Des rapports de police indiquent que les morts seraient surtout des Musulmans de l’ethnie des Rohingya, originaires de Birmanie et du Bangladesh.

Seuls deux survivants ont été retrouvés à bout de force, et ont pu être sauvés après leur hospitalisation.

Un trafic « hors de contrôle »

Le trafic d’êtres humains en Thaïlande est « hors de contrôle », selon Human Rights Watch.

L’ONG a appelé à une enquête internationale après cette macabre découverte.

«Le trafic de personnes en Thaïlande a longtemps été hors de contrôle, c’est quelque chose que les hauts fonctionnaires ont reconnu devant Human Rights Watch»

a déclaré Brad Adams, le directeur pour l’Asie de l’ONG.

Plusieurs camps, cachés dans la jungle thaïlandaise au sud du pays, ont été l’objet de raids ces derniers mois, et plusieurs trafiquants ont été interpellés.

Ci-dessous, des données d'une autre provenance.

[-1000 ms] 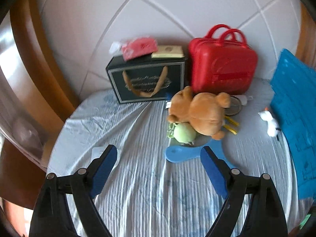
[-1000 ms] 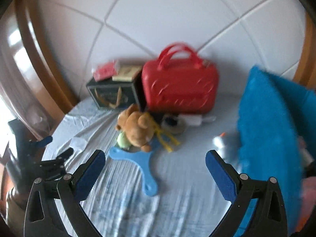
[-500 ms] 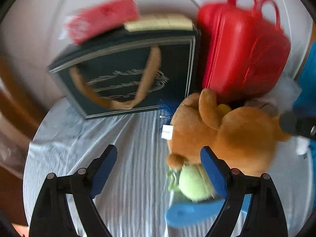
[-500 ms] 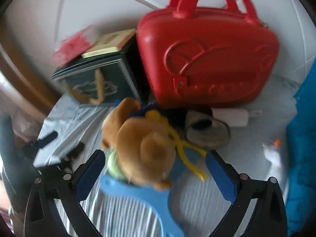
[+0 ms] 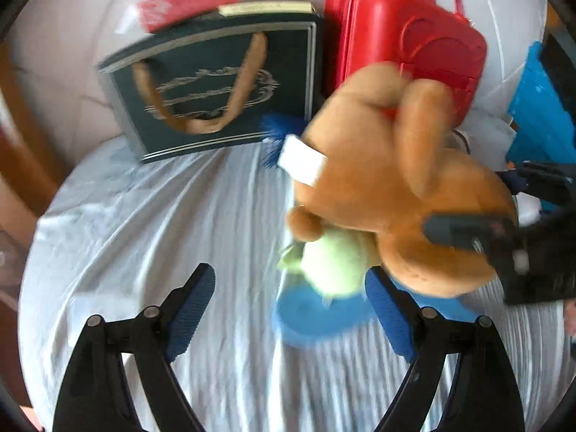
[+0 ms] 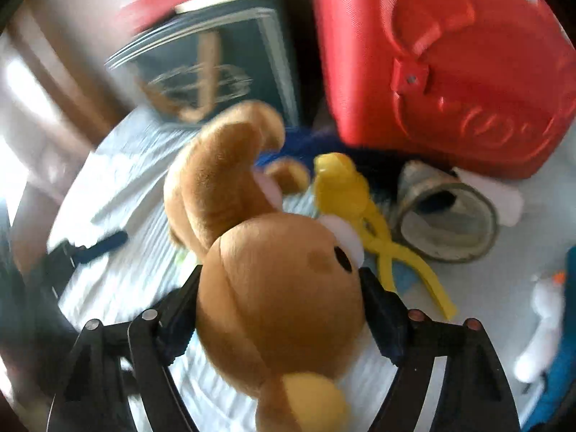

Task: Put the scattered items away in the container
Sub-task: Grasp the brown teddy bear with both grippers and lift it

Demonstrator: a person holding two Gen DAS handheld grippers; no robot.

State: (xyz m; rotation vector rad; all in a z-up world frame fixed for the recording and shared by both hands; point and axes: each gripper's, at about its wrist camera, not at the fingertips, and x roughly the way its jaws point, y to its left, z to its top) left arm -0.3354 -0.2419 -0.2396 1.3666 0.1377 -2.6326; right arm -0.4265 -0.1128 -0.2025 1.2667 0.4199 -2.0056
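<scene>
A white sheet [image 5: 144,252] covers the bed. At its back stand a red case [image 6: 450,72], lid closed, and beside it a dark green gift bag [image 5: 216,82] with 2 small items on top. The brown teddy bear [image 6: 280,306] lies in front of the case, its head squeezed between the right gripper [image 6: 279,313] fingers. The left gripper [image 5: 288,313] hangs spread wide, holding nothing, above a blue paddle [image 5: 316,316] and a pale green toy [image 5: 331,266]. Yellow tongs [image 6: 360,208] and a tape roll [image 6: 450,216] lie just beside the bear.
</scene>
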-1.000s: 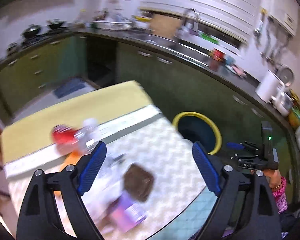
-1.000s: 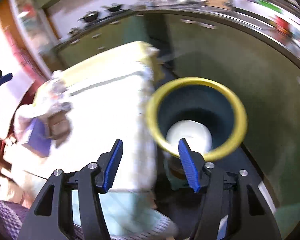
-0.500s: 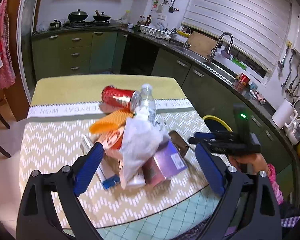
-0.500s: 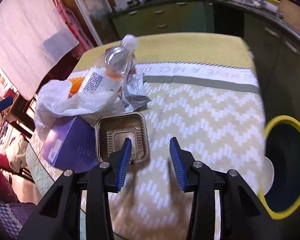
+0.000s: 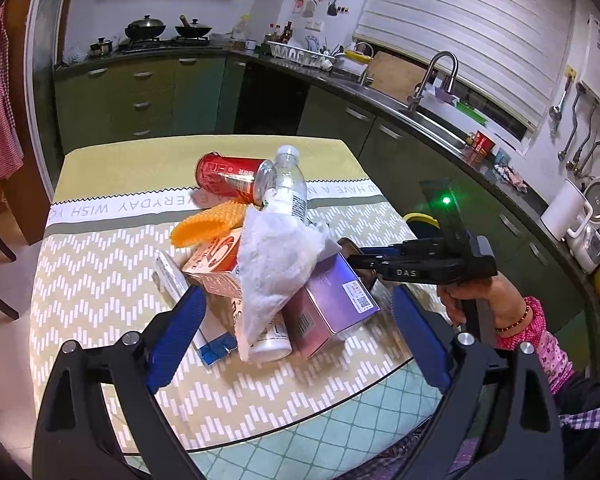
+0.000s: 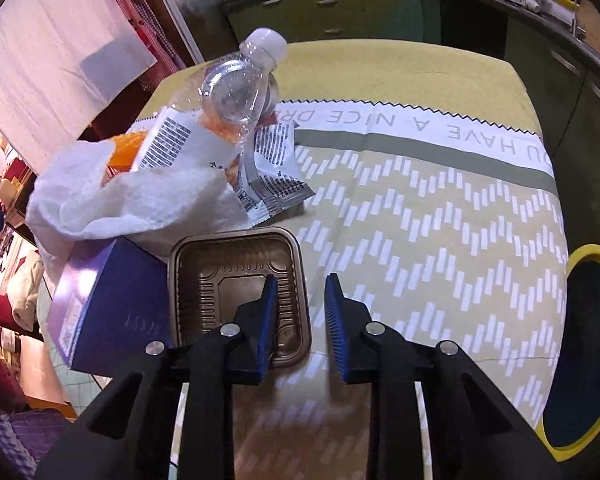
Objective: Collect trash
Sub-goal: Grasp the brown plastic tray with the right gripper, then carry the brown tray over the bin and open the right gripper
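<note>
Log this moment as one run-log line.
task: collect trash | right gripper: jaws closing around brown plastic tray rim, not yet gripped | left gripper: open, empty | yellow-rimmed bin: beside table

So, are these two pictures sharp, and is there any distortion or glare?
Left wrist view: mostly sharp; the fisheye bends the counter, and the tablecloth smears slightly near the right blue pad. Right wrist view: the brown tray and bottle are sharp, the cloth at the bottom blurs, and the towel top left is washed out.
</note>
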`<state>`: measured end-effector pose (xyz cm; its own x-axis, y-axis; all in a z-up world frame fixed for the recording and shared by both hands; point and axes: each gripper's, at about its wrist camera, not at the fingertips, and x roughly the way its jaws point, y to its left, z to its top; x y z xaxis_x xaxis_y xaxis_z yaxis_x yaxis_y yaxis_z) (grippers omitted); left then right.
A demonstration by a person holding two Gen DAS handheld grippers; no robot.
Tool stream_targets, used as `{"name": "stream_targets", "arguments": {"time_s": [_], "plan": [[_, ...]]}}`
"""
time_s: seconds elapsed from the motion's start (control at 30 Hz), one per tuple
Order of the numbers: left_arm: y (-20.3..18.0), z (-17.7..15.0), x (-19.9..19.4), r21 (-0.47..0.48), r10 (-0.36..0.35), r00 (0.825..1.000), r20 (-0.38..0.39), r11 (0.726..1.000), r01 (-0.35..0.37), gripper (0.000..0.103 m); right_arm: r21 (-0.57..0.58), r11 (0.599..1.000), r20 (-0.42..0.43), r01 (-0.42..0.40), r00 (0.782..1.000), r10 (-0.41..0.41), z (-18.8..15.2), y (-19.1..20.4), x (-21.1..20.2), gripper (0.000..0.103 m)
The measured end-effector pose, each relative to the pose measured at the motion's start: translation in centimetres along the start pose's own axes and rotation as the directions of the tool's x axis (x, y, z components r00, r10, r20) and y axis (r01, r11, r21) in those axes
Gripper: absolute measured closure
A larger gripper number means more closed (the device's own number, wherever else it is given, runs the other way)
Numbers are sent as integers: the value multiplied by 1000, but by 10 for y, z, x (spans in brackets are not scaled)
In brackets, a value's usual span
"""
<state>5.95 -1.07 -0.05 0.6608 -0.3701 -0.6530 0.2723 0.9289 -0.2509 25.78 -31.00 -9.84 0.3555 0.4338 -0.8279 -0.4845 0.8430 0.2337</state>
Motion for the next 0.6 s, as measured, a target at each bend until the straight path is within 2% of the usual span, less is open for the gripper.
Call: {"name": "stream_targets", "arguments": {"time_s": [0.07, 0.1, 0.23, 0.43, 0.6], "plan": [[0, -1, 1, 1, -4, 1000, -2, 1000, 4, 14, -10, 1000, -2, 8, 1000, -8, 0, 3, 4, 95], [0, -1, 1, 0, -4, 1000, -3, 1000, 4, 14, -13, 1000, 3, 14, 1000, -14, 0, 4, 5, 97], [-1, -1, 3, 1, -5, 1000, -10, 1000, 5, 14, -24, 999, 51, 41, 998, -40, -2, 7, -7, 98], [-4, -3, 4, 9, -18, 1000, -9, 1000, 19, 14, 5, 998, 132, 64, 989, -65, -8, -1, -50, 98], [-7, -4, 6, 21, -32, 999, -13, 999, 32, 14, 151, 975, 195, 162, 962, -190, -27, -55, -98, 98]]}}
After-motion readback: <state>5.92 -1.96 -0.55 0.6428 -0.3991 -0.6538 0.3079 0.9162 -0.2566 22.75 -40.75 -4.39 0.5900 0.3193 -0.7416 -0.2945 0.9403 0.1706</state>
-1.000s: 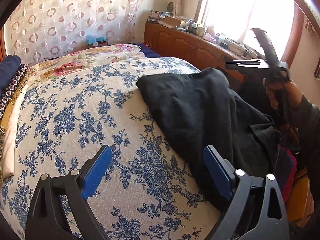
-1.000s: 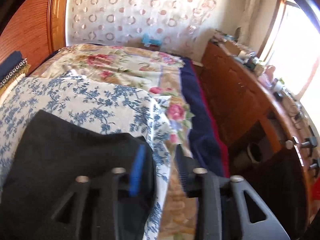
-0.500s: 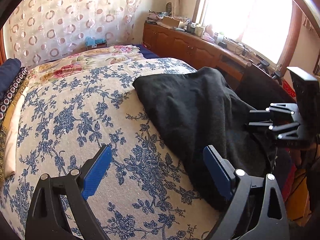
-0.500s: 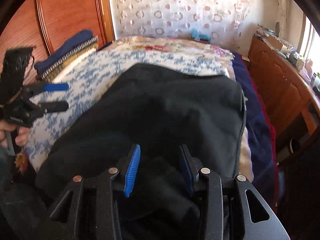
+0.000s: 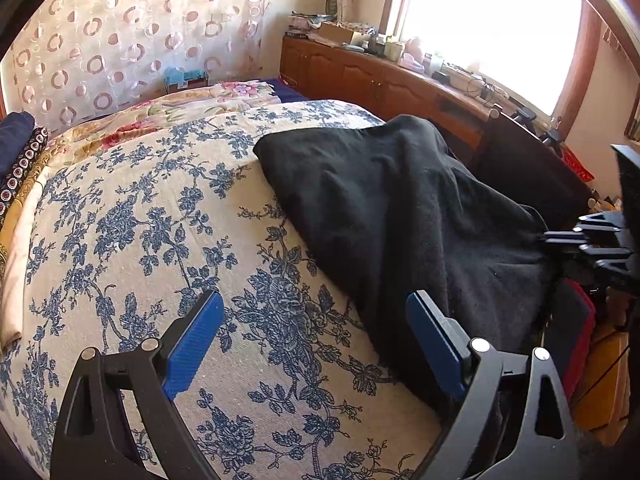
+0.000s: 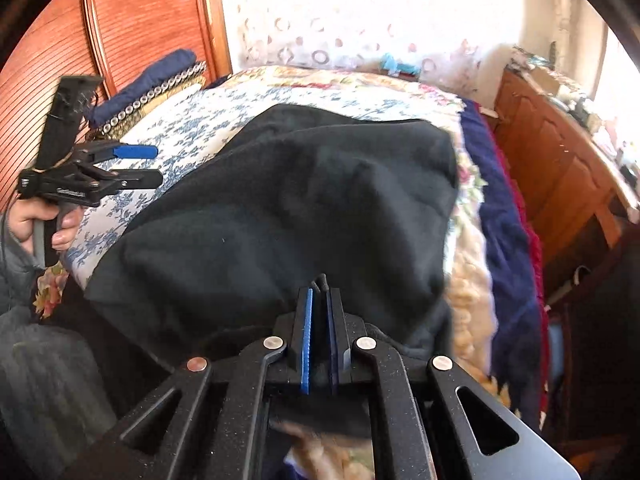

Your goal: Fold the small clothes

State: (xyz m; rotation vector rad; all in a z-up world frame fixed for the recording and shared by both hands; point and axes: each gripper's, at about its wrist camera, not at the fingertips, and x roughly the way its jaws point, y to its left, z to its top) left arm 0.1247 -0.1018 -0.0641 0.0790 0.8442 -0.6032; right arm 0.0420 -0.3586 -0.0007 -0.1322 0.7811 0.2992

Parmi eux, plus d’une dizaine de fonctionnaires (dont des membres de la police et de l’armée) sont soupçonnés d’avoir travaillé main dans la main avec les trafiquants dans ce commerce lucratif.

Un problème ancien, abondamment documenté par les ONG

Pendant des années, les organisations des Droits de l’Homme et des journalistes d’investigation ont publié des rapports sur les réseaux de traite des humains qui opèrent avec l’assistance et la protection des fonctionnaires corrompus de la Thaïlande du sud.

Selon Brad Adams, le directeur pour l’Asie de l’ONG Human Rights Watch

«La découverte de ce charnier et de la contrebande d’êtres humains est malheureusement peu surprenante. La longue participation des officiels thaïs dans ces trafics signifie qu’une enquête indépendante avec l’engagement de l’ONU est nécessaire pour découvrir la vérité et juger les responsables.»

Une récente fermeté affichée par la junte au pouvoir

Les autorités thaïlandaises, jusqu’ici accusées de laisser-aller, affirment être désormais déterminées à punir les trafiquants, «quels qu’ils soient et quelle que soit leur fonction», assure Sansern Kaewkamnerd, porte-parole de la junte.

Après la découverte d’une deuxième fosse commune de clandestins, les autorités ont intensifié la chasse aux autres «camps-prison» secrètement créés par les trafiquants.

La crainte de sanctions économiques

Cette soudaine frénésie de la junte à combattre le trafic d’êtres humains serait également motivée par les craintes de sanctions économiques.

L’année dernière, le Département d’État des Etas-Unis a déclassé la Thaïlande au pire rang possible – niveau 3 – dans son rapport 2014 sur le trafic de personnes, évoquant son incapacité à combattre la traite des humains.

Le mois dernier, après les critiques de Washington, c’est l’Union européenne qui a menacé de boycotter les importations de produits de la mer en provenance de Thaïlande.

Un secteur économique important pour le royaume, mais qui serait aussi impliqué dans la pratique d’une forme d’esclavage des travailleurs migrants clandestins sur ses bateaux de pêche.